Start of GIVEN MATERIAL

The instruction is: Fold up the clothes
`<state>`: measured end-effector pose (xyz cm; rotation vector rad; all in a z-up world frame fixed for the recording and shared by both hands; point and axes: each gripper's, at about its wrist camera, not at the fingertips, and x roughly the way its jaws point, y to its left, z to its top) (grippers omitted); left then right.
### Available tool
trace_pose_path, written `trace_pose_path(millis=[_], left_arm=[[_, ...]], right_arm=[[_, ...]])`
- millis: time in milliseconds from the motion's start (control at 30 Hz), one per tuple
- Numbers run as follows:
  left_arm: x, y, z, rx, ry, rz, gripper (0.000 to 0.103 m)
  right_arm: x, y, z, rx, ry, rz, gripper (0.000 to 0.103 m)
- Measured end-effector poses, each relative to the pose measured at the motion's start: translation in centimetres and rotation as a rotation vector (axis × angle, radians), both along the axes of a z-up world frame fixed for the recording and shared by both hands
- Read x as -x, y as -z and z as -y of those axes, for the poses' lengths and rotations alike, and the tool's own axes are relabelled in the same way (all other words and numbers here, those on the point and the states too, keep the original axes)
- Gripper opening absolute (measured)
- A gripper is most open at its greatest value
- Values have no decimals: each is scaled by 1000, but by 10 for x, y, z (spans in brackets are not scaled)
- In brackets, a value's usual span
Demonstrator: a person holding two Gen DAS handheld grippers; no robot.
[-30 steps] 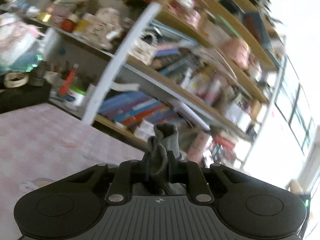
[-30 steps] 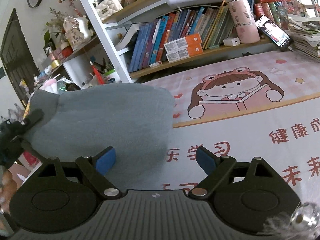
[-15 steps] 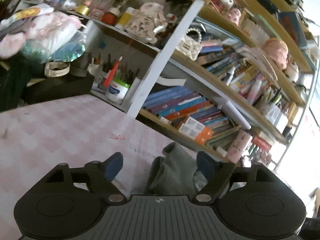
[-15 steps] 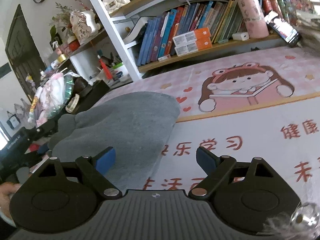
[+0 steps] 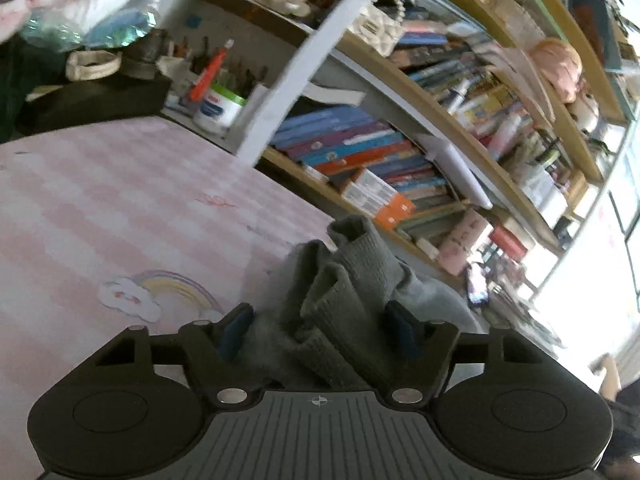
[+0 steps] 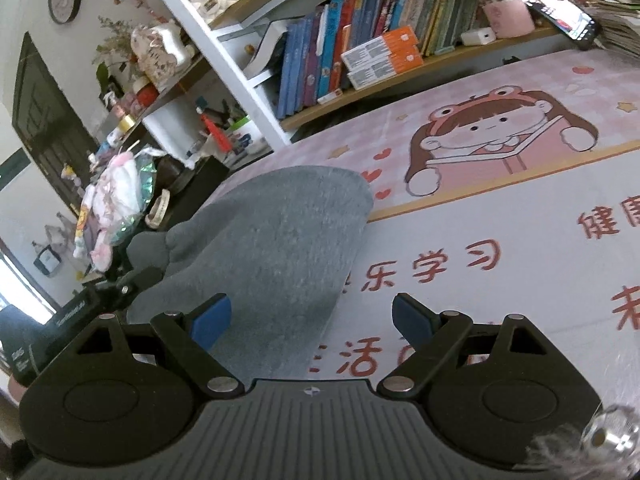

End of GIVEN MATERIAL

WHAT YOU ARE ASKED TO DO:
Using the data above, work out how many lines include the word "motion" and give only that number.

RESPONSE TO THE TASK:
2